毕竟他和宋净,也就是稍微好一点的同事关系。
宋净的不对劲,他其实隐隐看出来了。
年底表演连着三四天没来排练,还是他厚着脸皮求了副团又求团长,之后一段时间,每天天不亮蹲在宋净门口,强拽着她来文工团。
为此,池南都被大院那几个嘴碎的啐了一口又一口,编排了一遍又一遍。
好在年底表演顺当结束,宋净也恢复了正常。
不曾想就一段时间没管,宋净反而更过激了。
池南听着宋净满口都是‘沈同志’‘沈同志’‘沈同志’的,半句都没提过陆副团,只觉毛骨悚然。
他清楚记得,是陆副团在一堆人里提拔了宋净,宋净万分感激,口口声声称陆副团是她一辈子的恩人……
被惦记的陆时淮语气严肃:
“这里是文工团,不是菜市场,你当这份工作是什么萝卜白菜,想要就要、想让就让?
另外钱团长,你也觉得陈营长退伍,是受了委屈?是被我逼得?是姜团偏心的缘故?”
“这……”钱团长迟疑了下,“可大院都在说,陈夫人也就嘴碎了点,算不上大错,姜团停了陈营长三个月的职位,已算是不妥,退伍就更是……”
陆时淮气笑了,眉眼反而愈显锐利:
“这样吧,我们一块儿去团长办公室,看看上面的人是怎么说的,问问沈同志让出这份工作安抚住陈家人,能不能摆平这件事。

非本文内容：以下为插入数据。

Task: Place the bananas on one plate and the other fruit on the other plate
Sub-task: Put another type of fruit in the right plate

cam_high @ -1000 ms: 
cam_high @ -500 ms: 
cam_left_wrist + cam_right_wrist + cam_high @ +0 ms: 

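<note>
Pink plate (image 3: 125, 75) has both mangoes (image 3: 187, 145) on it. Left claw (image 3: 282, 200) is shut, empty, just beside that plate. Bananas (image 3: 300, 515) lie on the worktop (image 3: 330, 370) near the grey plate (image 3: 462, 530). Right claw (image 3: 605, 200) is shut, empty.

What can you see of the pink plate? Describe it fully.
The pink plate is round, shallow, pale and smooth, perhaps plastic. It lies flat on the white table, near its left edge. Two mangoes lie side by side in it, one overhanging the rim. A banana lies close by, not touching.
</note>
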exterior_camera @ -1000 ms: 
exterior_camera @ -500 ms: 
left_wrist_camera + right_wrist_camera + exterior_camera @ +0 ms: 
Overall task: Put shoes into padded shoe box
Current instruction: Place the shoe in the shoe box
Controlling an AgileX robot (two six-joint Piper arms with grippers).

”
陆时淮咬重了‘沈同志’三个字,语气里的讥讽都快溢出。
沈沧雪低垂着脑袋,没有吭声。
出了这档子事,整个大院都没得个安生。
邓春来哄睡儿子后,取来围巾和军大衣,小声催促:
“老秦,你快点。”
秦营长帮她拿过棉帽戴上:“你不是说再也不去看热闹了?再也不碎嘴了?”
邓春来嗔他一眼:“出了这么大的事,怎么可能不去看看?万一姜团长出了什么事……接任的团长可不一定像他这么好说话。”
秦营长迟疑一瞬:“这你倒是放心,姜团不会有事的。”
邓春来来了兴趣,扑进秦营长怀里:“怎么说?姜团有后台?那你可得好好跟着姜团……”
秦营长摇头:“哪儿能啊,只不过……陈营长受伤这事吧,另有隐情。
他不举报还好,一被举报,上头来了人彻查,倒霉的只会是陈营长。
姜团他心太软,只盼着这回,他能长个记性。”
邓春来听得稀里糊涂,往炕上看一眼,见儿子没醒,赶紧和老秦出了门。
团长办公室这一块儿围了好些人,叽里咕噜说什么的都有。
陆时瑜只当没听到某些难听的话,没看见一道道混杂着猜疑和嘲讽的视线。
直到邓春来两口子赶来,邓春来挤到陆时瑜身边,往办公室探头探脑:
“现在什么情况?门口咋堵了这么多人?咦,那不是陆时均他们营的曹朗吗?他干啥呢?”
陆时瑜紧抿着唇,没有应声。
这时,曹朗从办公室里缩回脑袋,小跑到陆时瑜面前:
“陆姐姐,上面的人让你进去一趟。”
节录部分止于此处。